Helicobacter pylori is a Gram-negative helical rod-shaped bacterium that infects the stomach of 50% of all humans. H. pylori is an extracellular pathogen that is found in close proximity to the mucosal epithelial cells lining the stomach 6,7. H pylori express polar flagella on its surface, and both flagellar-based motility and chemotaxis are required for infection of the gastric mucosa 13-16. Helical cell shape is thought to enhance H. pylori's flagellar based-motility through the viscous mucus layer to allow for efficient colonization7. Our lab discovered several genes that promote normal helical cell shape in H. pylori and some of these genes are required for efficient colonization of the gastric mucosa in a mouse infection model17. Deletion of these genes individually or in tandem affect the bacteria's curvature and twist through alterations in peptidoglycan (PG) cross-linking17, resulting in distinc non-helical rod shapes (i.e. curved, "c"-shaped, and straight rods). Our preliminary studies suggest that cell shape plays a role in H. pylori's swimming velocity or some other aspect of swimming behavior. We hypothesize that helical cell shape is important for H. pylori motility and by affecting velocity and/or chemosensory directional switching, cell shape impacts H. pylori's localization within different gastric mucosal niches of the stomach.
Aim 1 will characterize the effect of cell shape on motility. We will test whether helical cell shape enhances H. pylori's velocity and swimming behavior by comparing the different cell shape mutants to the wild-type helical bacteria. Using live video microscopy, we will record the swimming behavior and determine the directional switching frequency of the bacteria in purified gastric mucin, the relevant polymer for H. pylori in the stomach (aim 1A). We will also directly probe the effect of cell shape on translational motion by measuring flagellar and cell body rotation for bacterial cell immobilized in gastric mucin gel at low pH (aim 1B).
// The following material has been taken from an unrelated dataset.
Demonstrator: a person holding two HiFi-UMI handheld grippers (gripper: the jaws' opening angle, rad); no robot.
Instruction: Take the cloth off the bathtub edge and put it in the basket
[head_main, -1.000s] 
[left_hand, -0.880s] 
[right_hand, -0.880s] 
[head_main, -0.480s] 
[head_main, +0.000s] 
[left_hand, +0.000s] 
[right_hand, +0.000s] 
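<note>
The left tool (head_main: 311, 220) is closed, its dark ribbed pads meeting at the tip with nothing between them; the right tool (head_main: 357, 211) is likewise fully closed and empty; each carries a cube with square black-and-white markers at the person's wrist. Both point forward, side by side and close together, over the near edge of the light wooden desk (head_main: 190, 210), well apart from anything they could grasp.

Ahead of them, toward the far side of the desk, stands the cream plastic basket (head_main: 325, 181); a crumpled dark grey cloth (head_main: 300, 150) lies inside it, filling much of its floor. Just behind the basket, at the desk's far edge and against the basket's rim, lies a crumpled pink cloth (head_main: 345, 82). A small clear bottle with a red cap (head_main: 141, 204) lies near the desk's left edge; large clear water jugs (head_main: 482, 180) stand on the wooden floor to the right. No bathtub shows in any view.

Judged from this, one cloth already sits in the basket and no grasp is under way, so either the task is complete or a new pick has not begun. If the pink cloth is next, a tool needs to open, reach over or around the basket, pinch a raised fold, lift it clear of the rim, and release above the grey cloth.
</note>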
Aim 2 will determine the effect of bacterial cell shape on localization of H. pylori to specific gastric niches within the stomach.
Aim 3 will investigate the mechanisms by which PG fragments are delivered to host gastric epithelial cells and modulate innate immune detection. H. pylori delivers PG fragments to host gastric epithelial cells via the cag-type IV secretion apparatus (cagT4SS) to activate a major pro- inflammatory pathway through the intracellular pattern recognition molecule NOD118. NOD1-expressing cells can respond to digested PG released from H. pylori cells that accumulate muro-tripeptides18, a NOD1 agonist. Some of our cell shape mutants accumulate high levels of this agonist in the PG sacculus. Thus, the cell wall modification events that drive cell shape changes may impact the synthesis and release of PG fragments that are delivered to host gastric epithelial cells. We will generate strains that overexpress cell wall modifications enzymes to determine if perturbations in PG degradation affect delivery to host cells via the cagT4SS or by cagT4SS-independent mechanisms (aim 3A). We will also investigate the mechanisms by which PG recycling mutants cause elevated pro-inflammatory cytokine release (aim 3B).
Helicobacter pylori is a motile helical rod shaped bacterium and its characteristic helical cell shape is thought to enhance its flagellar based-motility throug the viscous mucus layer to allow for efficient colonization of the human stomach. Our lab discovered genes that promote H. pylori's helical cell shape by altering peptidoglycan crosslinking in the cell wall. We will test the hypothesis that helical cell shape is important forH. pylori motility and by affecting velocity and/or chemosensory directional switching, cell shape impacts H. pylori's localization within different gastric mucosal niches of the stomach;and we will characterize the effect of H. pylori cell shape perturbation on innate immune detection of cel wall components.